Un examen à préserver
Ce n’est pas l’avis du Pr Bernard Hédon, gynécologue obstétricien au CHRU de Montpellier et président du Collège National des Gynécologues et Obstétriciens (CNGOF). « L’étude ne nous dit rien de neuf, a-t-il commenté. Le toucher est bien peu efficace pour dépister le cancer de l’ovaire, ce que l’on sait depuis toujours. On peut d’ailleurs étendre ce défaut d’efficacité à l’échographie, et c’est la raison pour laquelle le cancer de l’ovaire est un cancer qui ne se dépiste pas. Que les femmes n’aiment pas les touchers vaginaux, ce n’est pas non plus une surprise ». Un point de vue partagé par le Pr Fabrice Lecuru, gynécologue à l’hôpital européen Georges Pompidou, spécialisé dans la cancérologie féminine : « L’examen pelvien est un examen à préserver en routine. Dans notre pratique, nous recevons des patientes asymptomatiques qui ont été dépistées par l’examen pelvien. C’est particulièrement vrai pour les kystes de l’ovaire, qui même volumineux, peuvent rester silencieux ».
Des rythmes de dépistage à expérimenter
Il faut noter que rien n’est dit dans l’étude concernant le dépistage des autres cancers pelviens (utérus, vessie, vagin, vulve), ni celui des pathologies non malignes (inflammation pelvienne, fibromes, condylomes, atrophie vaginale). Tout simplement par... manque de données. L’analyse réalisée sur une sélection de 52 articles, dont 32 études et 20 recommandations, pêche par l’absence totale de données sur les bénéfices en terme de morbi-mortalité pour toutes les pathologies pelviennes. « Et le fait de ne pas retrouver beaucoup de pathologies chez des femmes asymptomatiques n’est pas en soi très étonnant », a estimé le Pr Lecuru.

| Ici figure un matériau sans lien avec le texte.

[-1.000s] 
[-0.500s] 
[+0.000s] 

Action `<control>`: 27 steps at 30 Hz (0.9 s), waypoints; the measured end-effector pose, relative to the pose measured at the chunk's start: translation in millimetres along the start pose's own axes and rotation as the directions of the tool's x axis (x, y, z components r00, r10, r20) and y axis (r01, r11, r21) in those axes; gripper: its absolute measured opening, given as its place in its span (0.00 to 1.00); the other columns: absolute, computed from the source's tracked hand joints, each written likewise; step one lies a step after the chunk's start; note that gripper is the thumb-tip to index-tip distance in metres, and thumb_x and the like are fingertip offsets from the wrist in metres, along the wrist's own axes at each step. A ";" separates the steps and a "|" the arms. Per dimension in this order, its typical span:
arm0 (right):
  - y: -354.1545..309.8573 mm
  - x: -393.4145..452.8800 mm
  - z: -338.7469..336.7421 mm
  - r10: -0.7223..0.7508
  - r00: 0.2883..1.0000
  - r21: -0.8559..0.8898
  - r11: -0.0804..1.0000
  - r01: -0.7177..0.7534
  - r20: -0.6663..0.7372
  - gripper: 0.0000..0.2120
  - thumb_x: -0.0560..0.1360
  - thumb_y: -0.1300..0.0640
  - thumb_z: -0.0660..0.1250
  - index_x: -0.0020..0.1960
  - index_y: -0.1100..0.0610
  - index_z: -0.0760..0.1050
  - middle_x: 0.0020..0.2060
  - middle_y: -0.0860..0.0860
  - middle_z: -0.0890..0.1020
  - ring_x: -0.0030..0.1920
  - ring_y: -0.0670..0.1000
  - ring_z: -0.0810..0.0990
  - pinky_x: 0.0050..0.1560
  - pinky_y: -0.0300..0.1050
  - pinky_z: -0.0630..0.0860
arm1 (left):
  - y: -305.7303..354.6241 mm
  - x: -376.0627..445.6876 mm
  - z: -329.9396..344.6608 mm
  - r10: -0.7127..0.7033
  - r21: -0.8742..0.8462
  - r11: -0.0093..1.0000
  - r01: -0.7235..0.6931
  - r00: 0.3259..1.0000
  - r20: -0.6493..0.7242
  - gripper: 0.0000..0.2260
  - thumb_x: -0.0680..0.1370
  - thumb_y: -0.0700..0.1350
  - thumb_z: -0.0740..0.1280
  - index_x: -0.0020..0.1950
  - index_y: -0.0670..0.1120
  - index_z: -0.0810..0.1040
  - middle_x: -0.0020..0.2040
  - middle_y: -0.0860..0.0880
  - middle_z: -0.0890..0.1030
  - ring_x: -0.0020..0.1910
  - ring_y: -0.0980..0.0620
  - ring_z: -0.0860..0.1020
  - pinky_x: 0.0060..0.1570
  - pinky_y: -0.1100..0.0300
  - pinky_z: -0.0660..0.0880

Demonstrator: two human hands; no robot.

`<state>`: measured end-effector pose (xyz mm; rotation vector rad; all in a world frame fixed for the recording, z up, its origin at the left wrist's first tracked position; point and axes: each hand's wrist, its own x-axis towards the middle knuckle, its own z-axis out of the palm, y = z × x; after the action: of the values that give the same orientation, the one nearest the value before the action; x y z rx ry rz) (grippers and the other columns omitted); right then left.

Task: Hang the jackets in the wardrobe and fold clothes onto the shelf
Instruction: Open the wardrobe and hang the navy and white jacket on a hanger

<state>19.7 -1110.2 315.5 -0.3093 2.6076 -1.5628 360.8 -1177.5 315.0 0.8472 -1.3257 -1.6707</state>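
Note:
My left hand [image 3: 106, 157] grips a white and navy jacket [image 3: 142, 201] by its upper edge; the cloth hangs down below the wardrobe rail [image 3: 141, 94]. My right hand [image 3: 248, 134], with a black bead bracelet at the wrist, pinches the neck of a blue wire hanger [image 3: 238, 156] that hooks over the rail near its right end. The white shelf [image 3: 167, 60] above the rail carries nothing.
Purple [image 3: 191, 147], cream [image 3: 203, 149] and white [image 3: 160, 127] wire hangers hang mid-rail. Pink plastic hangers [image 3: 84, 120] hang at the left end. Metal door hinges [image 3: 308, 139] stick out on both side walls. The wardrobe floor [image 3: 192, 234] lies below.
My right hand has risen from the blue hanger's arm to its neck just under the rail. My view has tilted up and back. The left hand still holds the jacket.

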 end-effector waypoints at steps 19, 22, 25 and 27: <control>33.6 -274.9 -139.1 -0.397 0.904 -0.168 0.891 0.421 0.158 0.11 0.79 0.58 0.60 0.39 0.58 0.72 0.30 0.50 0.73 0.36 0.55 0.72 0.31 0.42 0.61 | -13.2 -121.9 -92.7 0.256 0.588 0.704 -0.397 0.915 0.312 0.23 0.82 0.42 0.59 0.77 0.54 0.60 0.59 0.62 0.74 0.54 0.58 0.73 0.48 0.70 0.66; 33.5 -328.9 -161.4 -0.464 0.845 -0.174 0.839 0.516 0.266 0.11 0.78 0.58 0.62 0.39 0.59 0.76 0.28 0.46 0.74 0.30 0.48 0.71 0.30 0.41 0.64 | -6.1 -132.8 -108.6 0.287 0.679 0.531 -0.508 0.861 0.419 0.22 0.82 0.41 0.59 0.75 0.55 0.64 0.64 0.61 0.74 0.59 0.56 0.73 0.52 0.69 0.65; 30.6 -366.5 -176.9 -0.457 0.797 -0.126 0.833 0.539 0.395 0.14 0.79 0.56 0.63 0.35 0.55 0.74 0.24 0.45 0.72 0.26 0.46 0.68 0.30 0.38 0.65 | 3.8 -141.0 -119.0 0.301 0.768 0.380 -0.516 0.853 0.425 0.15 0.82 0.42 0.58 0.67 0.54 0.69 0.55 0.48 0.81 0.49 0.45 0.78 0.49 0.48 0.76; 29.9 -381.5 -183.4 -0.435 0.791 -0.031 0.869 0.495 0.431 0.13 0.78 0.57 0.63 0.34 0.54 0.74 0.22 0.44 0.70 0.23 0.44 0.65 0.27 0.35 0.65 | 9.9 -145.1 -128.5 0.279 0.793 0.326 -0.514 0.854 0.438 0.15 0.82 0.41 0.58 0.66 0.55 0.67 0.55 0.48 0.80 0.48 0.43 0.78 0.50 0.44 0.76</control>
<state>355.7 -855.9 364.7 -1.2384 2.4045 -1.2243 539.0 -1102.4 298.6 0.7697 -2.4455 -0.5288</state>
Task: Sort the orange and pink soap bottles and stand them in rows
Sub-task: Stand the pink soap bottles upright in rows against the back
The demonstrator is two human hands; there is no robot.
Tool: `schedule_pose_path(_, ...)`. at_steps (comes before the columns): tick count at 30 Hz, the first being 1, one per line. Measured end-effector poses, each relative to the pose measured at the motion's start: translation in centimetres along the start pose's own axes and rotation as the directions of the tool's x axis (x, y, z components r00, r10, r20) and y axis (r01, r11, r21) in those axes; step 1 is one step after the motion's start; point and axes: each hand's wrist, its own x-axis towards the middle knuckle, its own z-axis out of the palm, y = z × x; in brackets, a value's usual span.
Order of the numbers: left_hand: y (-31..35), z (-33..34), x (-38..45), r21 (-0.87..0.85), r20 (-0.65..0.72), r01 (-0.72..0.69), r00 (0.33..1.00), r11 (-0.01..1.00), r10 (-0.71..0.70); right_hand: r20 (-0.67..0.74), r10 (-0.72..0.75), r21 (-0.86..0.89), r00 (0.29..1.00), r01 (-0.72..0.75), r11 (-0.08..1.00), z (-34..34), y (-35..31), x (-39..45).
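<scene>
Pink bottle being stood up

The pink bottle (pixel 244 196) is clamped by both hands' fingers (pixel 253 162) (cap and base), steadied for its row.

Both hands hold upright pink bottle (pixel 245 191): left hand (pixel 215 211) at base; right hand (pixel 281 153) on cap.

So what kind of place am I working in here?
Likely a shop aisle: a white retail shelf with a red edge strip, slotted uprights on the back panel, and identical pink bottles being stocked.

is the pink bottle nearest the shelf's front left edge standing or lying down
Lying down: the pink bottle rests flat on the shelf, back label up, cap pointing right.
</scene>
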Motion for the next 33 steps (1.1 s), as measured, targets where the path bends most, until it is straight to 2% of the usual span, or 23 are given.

« Il faut bien se garder de généraliser la portée de cet article, a conclu pour sa part le Pr Hédon. L’examen pelvien fait partie de l’examen gynécologique de ville de la femme en âge de procréer et de la femme ménopausée jusque l’âge de 65 ans voire plus en cas de traitement hormonal de substitution. Il permet de dépister précocément une masse pelvienne ». Bien conscients des limites de l’étude, les auteurs eux-mêmes tempèrent leurs propos en conclusion et appellent à relancer la recherche en ce sens.
Il pourrait être intéressant d’évaluer dans quelle mesure l’appréhension rapportée par les femmes entraîne un suivi gynécologique chaotique et un retard à consulter. Une réalisation systématique plus pondérée et mieux justifiée de l’examen pelvien pourrait-elle se traduire au final par une meilleure prise en charge ? « Bien que très répandu en clinique, les données justifiant l’examen pelvien chez les femmes asymptomatiques sont maigres. (...) Un champ important de recherche s’ouvre dans le développement et l’expérimentation de stratégies permettant de diminuer la réalisation inappropriée de l’examen pelvien ». Le toucher vaginal n’est de toute façon pas « mort et enterré », car l’étude, qui s’est attachée aux femmes asymptomatiques, ne le remet en rien en cause en cas de douleurs, saignements, dyspareunie ou leucorrhées.